### [What the exercise asks]
Copy out, exactly as given, every line from the line with "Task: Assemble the" to the end of the listing, both of those lines included.

### [Collected data]
:::::
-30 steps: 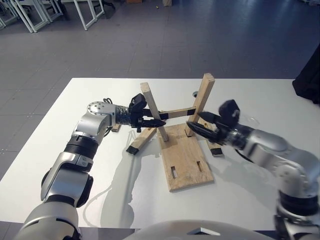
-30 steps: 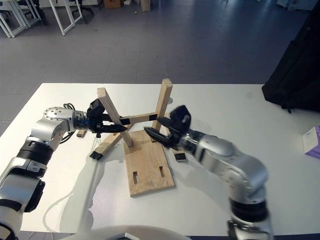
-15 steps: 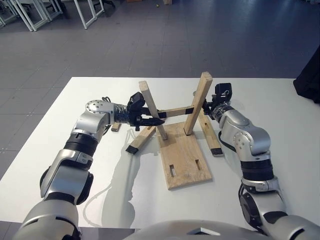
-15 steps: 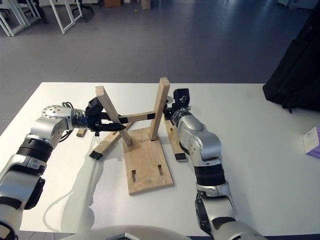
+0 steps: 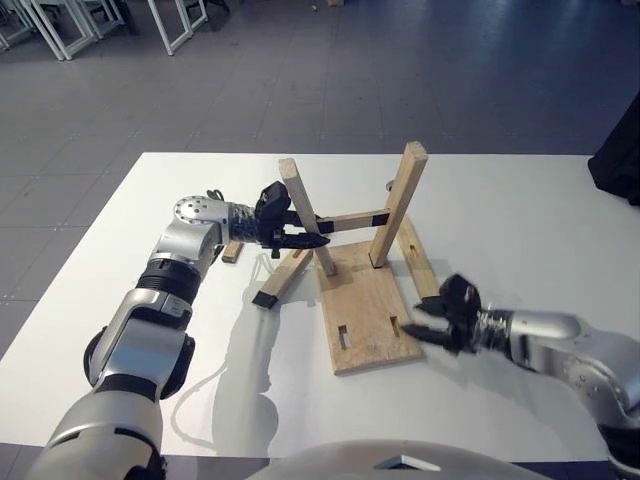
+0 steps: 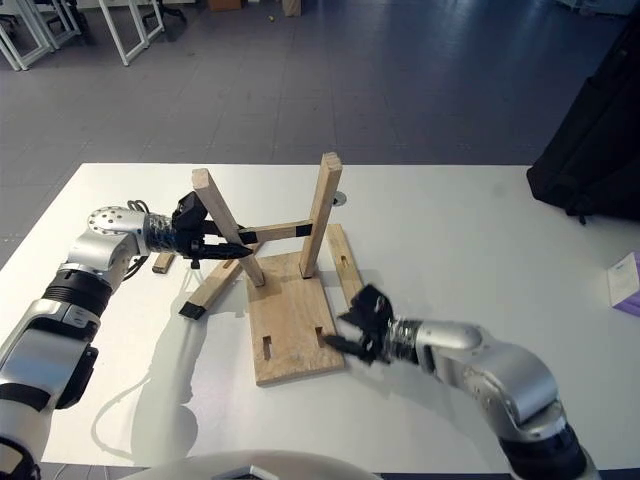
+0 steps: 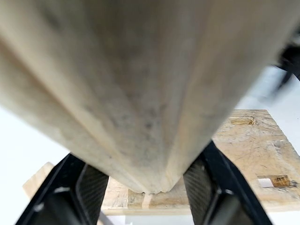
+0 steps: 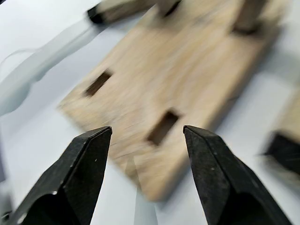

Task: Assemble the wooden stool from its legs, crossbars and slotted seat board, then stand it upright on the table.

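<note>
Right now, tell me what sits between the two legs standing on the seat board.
A crossbar joins the tilted left leg to the right leg, above the seat board; the left eye view shows it.

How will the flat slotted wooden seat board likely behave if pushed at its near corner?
Probably stiff: the seat board looks a solid plank. It would likely slide on the smooth white table. It may pivot instead, since the left gripper clamps one wooden leg slotted into it.
</note>
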Motion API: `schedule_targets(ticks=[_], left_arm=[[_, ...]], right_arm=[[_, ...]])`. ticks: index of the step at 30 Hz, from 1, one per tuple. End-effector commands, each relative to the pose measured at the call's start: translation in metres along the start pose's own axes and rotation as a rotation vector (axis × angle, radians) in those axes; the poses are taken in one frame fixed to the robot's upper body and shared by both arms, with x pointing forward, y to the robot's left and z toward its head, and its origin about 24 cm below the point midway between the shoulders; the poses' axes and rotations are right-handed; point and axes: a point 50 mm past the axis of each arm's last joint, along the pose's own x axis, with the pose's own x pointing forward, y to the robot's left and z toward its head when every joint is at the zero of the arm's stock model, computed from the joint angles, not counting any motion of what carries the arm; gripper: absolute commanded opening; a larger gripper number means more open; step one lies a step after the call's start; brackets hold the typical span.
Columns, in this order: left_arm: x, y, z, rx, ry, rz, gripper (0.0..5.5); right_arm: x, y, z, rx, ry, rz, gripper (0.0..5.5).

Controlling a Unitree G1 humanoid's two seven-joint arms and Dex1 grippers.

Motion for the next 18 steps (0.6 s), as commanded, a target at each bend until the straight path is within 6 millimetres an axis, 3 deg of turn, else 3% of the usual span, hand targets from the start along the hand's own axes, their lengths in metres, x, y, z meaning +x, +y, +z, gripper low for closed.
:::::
### [Expected answer]
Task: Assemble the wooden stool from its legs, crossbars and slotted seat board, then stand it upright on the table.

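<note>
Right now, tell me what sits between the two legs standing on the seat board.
A crossbar joins the tilted left leg to the right leg, above the seat board; the left eye view shows it.

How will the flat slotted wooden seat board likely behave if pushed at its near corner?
Probably stiff: the seat board looks a solid plank. It would likely slide on the smooth white table. It may pivot instead, since the left gripper clamps one wooden leg slotted into it.
</note>
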Motion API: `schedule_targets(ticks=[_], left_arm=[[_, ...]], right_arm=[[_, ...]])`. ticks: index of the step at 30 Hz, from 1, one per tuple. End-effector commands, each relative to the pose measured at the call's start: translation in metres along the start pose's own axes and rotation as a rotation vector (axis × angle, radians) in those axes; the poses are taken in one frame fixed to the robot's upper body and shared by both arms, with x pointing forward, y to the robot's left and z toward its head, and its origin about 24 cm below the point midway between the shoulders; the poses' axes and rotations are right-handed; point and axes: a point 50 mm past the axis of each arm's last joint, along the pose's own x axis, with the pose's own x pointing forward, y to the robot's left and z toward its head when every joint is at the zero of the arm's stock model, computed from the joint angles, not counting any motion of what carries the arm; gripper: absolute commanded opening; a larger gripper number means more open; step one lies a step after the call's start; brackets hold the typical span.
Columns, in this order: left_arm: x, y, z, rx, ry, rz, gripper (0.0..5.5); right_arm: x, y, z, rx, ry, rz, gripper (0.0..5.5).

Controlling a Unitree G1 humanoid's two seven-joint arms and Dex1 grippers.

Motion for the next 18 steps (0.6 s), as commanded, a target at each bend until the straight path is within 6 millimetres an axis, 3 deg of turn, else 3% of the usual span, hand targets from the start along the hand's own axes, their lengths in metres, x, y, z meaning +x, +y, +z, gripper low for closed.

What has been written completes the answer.